Cap XI _ O fugitivo

2.6K 139 11
                                    

Poucas vezes me senti tão sozinho na vida. O fardo de carregar aquele segredo era, por vezes, insuportavelmente solitário. Eu vivia sob o mesmo teto que meu amante, mas precisava camuflar meus desejos o tempo inteiro.

Escondia meus apetites até mesmo dentro da minha própria casa. Não podia ser sincero sobre o que eu sentia nem com aquele que me recebia em seus braços e me beijava os lábios.

E agora eu tinha acabado de brigar com o homem que eu mais amei na vida e não podia desabafar com ninguém.

Ivan me largou pelado e sozinho na laje de casa e eu não consegui conter o pranto. Logo eu, que já havia sido humilhado tantas vezes por Jonas sem verter uma única lágrima, agora chorava como uma criança abandonada.

Deixei com que as lágrimas lavassem toda a porção de imoralidade que eu sentia acumulada em meus poros.

Me senti tão enojado com o rumo que minha vida havia tomado que cheguei a vomitar. Ainda assim, o gosto da porra do homem que havia me criado como filho continuava impregnando minhas vísceras, como uma marca maldita de minhas depravações.

Pela primeira vez me senti impuro e cogitei dar um fim na minha própria vida.

Caminhei até a beirada da laje. Gastei alguns segundos observando a vastidão noturna da favela que se expandia infinitamente à frente da minha casa. Algo parecia estranho.

Quem cresceu na periferia sabe reconhecer quando algo anormal está prestes a acontecer. Tudo parecia estranhamente calmo.

O silêncio que pairava no ar era, no mínimo, assustador. Uma tranquilidade ilusória que só se rompeu com um primeiro estampido seco.

Tiros, muitos tiros. Perto, muito perto.

O tipo de barulho capaz de assustar até quem nasceu numa zona de guerra. Talvez uma das poucas experiências capaz de me fazer valorizar minha própria vida outra vez. Me joguei no chão e tapei os ouvidos.

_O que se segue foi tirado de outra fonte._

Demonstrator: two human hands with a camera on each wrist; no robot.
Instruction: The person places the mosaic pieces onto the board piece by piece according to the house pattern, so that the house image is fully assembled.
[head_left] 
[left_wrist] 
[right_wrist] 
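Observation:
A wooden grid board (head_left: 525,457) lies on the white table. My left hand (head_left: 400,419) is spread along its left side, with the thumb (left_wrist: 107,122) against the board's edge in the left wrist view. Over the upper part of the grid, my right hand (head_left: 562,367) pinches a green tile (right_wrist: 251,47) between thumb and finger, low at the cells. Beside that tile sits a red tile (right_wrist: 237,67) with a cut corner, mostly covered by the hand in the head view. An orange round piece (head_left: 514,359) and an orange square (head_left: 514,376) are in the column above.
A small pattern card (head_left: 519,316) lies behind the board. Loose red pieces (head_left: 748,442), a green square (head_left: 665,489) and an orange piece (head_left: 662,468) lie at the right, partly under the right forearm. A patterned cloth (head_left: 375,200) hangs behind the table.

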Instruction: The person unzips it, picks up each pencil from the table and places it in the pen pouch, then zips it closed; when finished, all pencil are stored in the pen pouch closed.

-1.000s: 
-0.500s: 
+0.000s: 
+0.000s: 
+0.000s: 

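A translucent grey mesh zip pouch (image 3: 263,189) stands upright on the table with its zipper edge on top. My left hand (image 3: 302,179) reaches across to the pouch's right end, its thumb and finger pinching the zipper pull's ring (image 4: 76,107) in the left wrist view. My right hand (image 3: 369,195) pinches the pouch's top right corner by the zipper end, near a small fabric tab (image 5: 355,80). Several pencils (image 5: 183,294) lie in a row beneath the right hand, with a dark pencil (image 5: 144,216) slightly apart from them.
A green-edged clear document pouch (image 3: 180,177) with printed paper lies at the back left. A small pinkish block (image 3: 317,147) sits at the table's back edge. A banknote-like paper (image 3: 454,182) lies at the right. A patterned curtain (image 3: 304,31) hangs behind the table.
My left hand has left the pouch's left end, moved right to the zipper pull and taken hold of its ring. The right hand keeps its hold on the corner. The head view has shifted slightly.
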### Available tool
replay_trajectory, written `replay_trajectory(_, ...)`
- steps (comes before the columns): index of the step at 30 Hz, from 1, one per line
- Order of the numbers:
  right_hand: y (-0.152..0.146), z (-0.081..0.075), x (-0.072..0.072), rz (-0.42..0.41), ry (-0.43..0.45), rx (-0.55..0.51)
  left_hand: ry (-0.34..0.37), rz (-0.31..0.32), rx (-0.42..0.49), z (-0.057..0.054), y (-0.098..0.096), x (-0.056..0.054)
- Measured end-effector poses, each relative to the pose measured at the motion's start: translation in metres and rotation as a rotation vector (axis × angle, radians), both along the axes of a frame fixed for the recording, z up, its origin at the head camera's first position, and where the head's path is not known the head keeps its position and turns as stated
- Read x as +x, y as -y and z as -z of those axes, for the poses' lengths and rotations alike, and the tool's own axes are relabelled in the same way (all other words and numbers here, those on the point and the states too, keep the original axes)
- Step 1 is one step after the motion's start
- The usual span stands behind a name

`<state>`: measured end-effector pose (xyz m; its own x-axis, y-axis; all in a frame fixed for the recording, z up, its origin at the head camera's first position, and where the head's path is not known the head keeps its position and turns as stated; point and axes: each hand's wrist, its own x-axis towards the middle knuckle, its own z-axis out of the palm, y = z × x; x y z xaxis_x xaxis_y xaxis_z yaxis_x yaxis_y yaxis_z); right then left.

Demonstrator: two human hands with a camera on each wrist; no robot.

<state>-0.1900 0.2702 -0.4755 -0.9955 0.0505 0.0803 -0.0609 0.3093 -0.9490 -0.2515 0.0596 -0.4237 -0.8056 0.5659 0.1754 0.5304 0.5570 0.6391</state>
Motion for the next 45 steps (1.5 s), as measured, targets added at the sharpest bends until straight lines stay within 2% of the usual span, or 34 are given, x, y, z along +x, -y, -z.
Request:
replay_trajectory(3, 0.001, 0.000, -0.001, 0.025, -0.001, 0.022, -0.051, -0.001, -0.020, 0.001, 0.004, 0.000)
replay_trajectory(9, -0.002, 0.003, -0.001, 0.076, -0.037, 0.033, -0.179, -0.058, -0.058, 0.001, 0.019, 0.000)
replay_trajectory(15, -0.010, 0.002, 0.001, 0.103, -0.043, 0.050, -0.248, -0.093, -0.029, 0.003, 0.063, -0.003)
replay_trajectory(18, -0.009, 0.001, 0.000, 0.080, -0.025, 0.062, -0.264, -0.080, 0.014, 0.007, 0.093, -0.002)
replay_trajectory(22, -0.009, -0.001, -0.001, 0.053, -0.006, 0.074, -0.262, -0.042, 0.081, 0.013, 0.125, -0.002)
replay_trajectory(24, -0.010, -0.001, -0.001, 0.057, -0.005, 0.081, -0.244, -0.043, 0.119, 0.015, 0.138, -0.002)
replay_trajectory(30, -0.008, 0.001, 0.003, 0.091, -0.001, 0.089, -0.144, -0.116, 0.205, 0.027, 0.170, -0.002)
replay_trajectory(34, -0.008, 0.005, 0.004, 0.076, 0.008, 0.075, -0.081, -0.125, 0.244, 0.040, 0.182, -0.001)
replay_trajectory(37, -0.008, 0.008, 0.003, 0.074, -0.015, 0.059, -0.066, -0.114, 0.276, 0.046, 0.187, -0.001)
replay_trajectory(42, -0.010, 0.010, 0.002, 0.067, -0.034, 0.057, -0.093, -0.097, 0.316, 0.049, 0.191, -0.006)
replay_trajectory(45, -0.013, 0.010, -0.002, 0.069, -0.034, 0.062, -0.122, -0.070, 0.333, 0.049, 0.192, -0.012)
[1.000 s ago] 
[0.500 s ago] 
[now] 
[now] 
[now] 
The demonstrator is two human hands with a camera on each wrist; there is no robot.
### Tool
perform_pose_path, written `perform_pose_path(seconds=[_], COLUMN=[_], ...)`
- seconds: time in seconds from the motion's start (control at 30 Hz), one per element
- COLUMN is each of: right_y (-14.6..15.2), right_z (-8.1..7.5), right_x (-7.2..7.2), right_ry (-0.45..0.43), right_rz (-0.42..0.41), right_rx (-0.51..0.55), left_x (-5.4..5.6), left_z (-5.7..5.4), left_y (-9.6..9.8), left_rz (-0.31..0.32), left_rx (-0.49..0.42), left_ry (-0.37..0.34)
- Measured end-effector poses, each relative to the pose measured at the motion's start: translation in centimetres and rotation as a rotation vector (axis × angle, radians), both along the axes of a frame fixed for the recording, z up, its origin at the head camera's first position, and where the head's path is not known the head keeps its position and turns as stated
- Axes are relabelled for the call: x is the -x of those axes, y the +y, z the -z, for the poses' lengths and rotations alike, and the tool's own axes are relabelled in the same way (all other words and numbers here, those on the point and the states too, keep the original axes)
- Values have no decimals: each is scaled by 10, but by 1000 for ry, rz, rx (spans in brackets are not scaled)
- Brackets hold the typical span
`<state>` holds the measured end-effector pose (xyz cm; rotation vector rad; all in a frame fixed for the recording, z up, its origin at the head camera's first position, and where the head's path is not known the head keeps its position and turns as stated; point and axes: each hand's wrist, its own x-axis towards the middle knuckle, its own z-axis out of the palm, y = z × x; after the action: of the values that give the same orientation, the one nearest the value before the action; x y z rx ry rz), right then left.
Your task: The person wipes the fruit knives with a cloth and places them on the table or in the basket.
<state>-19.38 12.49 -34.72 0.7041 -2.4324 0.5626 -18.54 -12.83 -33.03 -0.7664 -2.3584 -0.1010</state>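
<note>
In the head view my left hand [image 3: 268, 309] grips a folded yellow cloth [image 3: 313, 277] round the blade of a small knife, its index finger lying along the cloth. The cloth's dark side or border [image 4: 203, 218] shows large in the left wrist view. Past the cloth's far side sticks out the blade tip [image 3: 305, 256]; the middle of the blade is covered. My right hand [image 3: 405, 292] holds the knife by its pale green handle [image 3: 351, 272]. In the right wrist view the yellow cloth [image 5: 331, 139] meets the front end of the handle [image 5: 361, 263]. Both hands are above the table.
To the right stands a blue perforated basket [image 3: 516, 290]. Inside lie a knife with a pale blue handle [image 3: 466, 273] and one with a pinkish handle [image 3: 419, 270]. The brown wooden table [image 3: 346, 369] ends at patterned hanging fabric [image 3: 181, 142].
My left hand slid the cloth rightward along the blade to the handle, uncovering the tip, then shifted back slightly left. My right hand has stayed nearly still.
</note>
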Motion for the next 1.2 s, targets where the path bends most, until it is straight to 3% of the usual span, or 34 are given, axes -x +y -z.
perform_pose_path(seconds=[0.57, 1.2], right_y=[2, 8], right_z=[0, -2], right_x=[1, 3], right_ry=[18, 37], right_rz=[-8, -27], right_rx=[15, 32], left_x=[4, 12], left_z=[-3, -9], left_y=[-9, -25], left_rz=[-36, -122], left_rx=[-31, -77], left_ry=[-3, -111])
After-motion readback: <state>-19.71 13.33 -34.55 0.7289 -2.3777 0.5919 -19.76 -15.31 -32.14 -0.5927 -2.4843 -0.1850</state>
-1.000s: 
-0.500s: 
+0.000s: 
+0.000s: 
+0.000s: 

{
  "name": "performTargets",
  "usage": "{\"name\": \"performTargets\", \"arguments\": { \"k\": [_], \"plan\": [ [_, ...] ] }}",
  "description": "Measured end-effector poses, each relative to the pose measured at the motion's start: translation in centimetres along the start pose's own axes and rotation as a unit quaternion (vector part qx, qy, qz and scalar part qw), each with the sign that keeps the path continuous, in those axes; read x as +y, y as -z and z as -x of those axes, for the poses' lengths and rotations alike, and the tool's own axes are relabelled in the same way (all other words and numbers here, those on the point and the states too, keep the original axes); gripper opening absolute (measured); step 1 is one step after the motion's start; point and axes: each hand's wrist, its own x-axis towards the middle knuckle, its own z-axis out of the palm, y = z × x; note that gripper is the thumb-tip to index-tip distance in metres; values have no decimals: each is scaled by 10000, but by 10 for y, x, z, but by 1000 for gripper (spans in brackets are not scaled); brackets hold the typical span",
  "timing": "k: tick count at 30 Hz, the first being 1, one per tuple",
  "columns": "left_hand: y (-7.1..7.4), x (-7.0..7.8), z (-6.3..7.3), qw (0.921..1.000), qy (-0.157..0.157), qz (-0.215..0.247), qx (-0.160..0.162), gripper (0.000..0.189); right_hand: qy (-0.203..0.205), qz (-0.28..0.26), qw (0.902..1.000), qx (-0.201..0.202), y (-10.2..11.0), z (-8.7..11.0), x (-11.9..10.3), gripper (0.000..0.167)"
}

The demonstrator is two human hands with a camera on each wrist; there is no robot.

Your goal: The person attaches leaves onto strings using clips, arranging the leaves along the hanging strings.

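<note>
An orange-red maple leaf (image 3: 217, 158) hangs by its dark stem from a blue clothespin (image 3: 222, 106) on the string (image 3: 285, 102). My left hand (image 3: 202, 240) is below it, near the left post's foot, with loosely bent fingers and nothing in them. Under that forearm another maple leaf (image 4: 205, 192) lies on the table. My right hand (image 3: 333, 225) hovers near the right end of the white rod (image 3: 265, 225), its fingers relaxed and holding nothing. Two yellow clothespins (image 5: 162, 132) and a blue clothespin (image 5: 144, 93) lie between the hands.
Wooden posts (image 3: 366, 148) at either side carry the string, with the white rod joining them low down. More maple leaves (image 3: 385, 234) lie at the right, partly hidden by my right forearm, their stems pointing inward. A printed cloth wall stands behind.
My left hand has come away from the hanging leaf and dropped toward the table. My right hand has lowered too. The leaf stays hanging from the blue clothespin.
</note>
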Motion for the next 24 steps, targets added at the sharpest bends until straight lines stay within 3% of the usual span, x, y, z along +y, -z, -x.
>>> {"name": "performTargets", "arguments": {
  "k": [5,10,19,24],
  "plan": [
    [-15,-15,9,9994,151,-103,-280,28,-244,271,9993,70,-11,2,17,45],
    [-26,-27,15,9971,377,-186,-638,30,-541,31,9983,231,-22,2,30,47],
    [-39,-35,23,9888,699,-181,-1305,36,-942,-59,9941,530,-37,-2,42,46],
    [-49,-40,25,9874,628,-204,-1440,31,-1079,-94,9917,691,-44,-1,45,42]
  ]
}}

O tiroteio deve ter durado não mais que cinco minutos. Esperei até que a poeira baixasse e voltei até a beirada da laje para conferir se alguma bala perdida havia atingido a casa.

Na rua, um Sedan branco com marcas de tiro. Olhei para baixo e vi alguém tentando abrir nosso portão. Mas não era alguém estranho. Eu conhecia aquele capuz.

"Jonas? É você ?", chamei pelo seu nome baixinho para não chamar atenção.

"Caralho, Davi! Me ajuda! Os caras tão atrás de mim!", nunca antes tinha sentido tamanho desespero em sua voz. "Rápido, Davi! Eles vão me matar!"

O portão da rua estava trancado e ele devia estar sem as chaves. Sem pensar duas vezes, peguei uma escada paralela de madeira que estava por perto e joguei para ele.

Jonas subiu desesperadamente e eu recolhi as escadas logo que ele pisou na laje. Quase desmaiei quando notei que ele havia levado um tiro no ombro.

"A gente precisa ir pro Pronto Socorro, Jonas! Você levou um tiro!", não disfarcei meu desespero.

"Cê tá louco, primo? Se eu sair daqui os cara me mata", sua respiração estava muito ofegante, como se ele tivesse acabado de correr uma maratona.

"Que caras? Quem tá atrás de você?", mas ele não me respondeu. Na verdade, ele mal conseguia respirar. Saiu me puxando até o meio da laje.

Nos escondemos embaixo de uma lona que estava jogada por lá. Me perguntei se ele havia percebido que eu estava nu.

"Com sorte, ninguém vai encontrar a gente aqui", disse baixinho, recuperando um pouco o fôlego. A lona que nos cobria abafava consideravelmente os sons de fora.